01.12.08

Die unendliche Geschichte.

Im zweiten Türchen steckt der Hinweis, seine Kinderbücher nochmals zur Hand zu nehmen.
Eines meiner Lieblingsbücher, und da bin ich bestimmt nicht allein, ist Michael Endes Unendliche Geschichte. Her ein kleiner Auszug, der Trailer und der Aufruf in den Kinderbücherkisten zu graben.




Die unendliche Geschichte (Auszug)
Michael Ende

Vor ihm lag ein langer, schmaler Raum, der sich nach hinten zu im Dämmerlicht verlor. An den Wänden standen Regale, die bis unter die Decke reichten und mit Büchern aller Formen und Größen vollgestopft waren. Auf dem Boden türmten sich Stapel großer Folianten, auf einigen Tischen häuften sich Berge kleinerer Bücher, die in Leder gebunden waren und von der Seite golden glänzten. Hinter einer mannshohen Mauer aus Büchern, die sich am gegenüberliegenden Ende des Raumes erhob, war der Schein einer Lampe zu sehen. (...)

Er hob das Buch hoch und betrachtete es von allen Seiten. Der Einband war aus kupferfarbener Seide und schimmerte, wenn er es hin und her drehte. Bei flüchtigem Durchblättern sah er, daß die Schrift in zwei verschiedenen Farben gedruckt war. Bilder schien es keine zu geben, aber wunderschöne, große Anfangsbuchstaben. Als er den Einband noch einmal genauer betrachtete, entdeckte er darauf zwei Schlangen, eine helle und eine dunkle, die sich gegenseitig in den Schwanz bissen und so ein Oval bildeten. Und in diesem Oval stand in eigentümlich verschlungenen Buchstaben der Titel:

DIE UNENDLICHE GESCHICHTE

Es ist eine rätselhafte Sache um die menschlichen Leidenschaften, und Kindern geht es damit nicht anders als Erwachsenen. Diejenigen, die davon befallen werden, können sie nicht erklären, und diejenigen, die nichts dergleichen je erlebt haben, können sie nicht begreifen. (...)

Er starrte auf den Titel des Buches, und ihm wurde abwechselnd heiß und kalt. Das, genau das war es, wovon er schon oft geträumt und was er sich, seit er von seiner Leidenschaft befallen war, gewünscht hatte: Eine Geschichte, die niemals zu Ende ging! Das Buch aller Bücher!

Er mußte dieses Buch haben, koste es, was es wolle!

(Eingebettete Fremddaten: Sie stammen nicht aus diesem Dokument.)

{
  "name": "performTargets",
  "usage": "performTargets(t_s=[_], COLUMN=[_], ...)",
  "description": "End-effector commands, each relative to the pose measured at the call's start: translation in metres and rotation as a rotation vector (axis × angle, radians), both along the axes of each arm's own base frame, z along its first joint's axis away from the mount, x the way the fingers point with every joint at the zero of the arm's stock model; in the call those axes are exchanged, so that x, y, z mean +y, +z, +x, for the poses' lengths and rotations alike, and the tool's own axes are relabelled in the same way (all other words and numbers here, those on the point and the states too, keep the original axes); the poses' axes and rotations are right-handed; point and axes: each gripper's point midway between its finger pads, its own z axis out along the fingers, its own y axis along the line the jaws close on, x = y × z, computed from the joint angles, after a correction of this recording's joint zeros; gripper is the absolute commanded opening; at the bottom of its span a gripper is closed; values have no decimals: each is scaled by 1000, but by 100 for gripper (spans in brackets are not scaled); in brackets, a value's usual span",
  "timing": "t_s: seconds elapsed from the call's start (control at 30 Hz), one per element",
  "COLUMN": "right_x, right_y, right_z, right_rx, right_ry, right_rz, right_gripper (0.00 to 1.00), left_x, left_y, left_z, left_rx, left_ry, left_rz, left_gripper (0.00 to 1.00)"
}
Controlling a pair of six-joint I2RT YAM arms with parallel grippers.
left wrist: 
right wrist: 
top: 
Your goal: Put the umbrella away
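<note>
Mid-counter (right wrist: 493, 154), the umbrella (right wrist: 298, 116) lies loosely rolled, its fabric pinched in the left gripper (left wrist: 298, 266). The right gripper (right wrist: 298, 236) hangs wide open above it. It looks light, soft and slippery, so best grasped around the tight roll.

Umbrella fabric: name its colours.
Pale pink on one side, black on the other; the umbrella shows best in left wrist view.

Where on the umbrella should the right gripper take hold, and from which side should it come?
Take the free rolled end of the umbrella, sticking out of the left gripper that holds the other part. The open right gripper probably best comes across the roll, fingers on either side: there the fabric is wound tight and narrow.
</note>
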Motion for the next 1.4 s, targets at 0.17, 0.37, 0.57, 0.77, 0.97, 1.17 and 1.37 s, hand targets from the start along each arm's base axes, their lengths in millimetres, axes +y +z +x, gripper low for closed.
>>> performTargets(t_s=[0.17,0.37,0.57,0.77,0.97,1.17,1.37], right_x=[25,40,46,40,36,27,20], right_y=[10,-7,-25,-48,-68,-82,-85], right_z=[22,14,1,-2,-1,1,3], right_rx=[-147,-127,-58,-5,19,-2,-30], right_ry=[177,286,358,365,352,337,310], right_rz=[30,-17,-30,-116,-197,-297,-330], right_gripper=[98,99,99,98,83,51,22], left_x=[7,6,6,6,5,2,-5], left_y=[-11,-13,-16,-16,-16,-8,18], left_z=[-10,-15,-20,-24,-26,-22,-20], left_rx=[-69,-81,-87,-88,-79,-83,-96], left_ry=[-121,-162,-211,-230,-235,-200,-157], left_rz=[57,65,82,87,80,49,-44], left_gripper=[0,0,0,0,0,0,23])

Koste es, was es wolle? Das war leicht gesagt! Selbst wenn er mehr als die drei Mark und fünfzehn Pfennig Taschengeld, die er bei sich trug hätte anbieten können dieser unfreundliche Herr Koreander hatte ja nur allzu deutlich zu verstehen gegeben, daß er ihm kein einziges Buch verkaufen würde. Und verschenken würde er es schon gar nicht. Die Sache war hoffnungslos.

Und doch wußte Bastian, daß er ohne das Buch nicht weggehen konnte. Jetzt war ihm klar, daß er überhaupt nur wegen dieses Buches hierhergekommen war, es hatte ihn auf geheimnisvolle Art gerufen, weil es zu ihm wollte, weil es eigentlich schon seit immer ihm gehörte!

Bastian lauschte auf das Gemurmel, das nach wie vor aus dem Kabinett zu hören war.

Ehe er sich's versah, hatte er plötzlich ganz schnell das Buch unter seinen Mantel gesteckt und preßte es dort mit beiden Armen an sich. Ohne ein Geräusch zu machen ging er rückwärts auf die Ladentür zu, wobei er die andere Tür, die zum Kabinett, ängstlich im Auge behielt. Vorsichtig drückte er auf die Klinke. Er wollte verhindern, daß die Messingglöckchen Lärm machten, deshalb öffnete er die Glastür nur so weit, daß er sich gerade eben durchzwängen konnte. Leise und behutsam schloß er die Tür von draußen.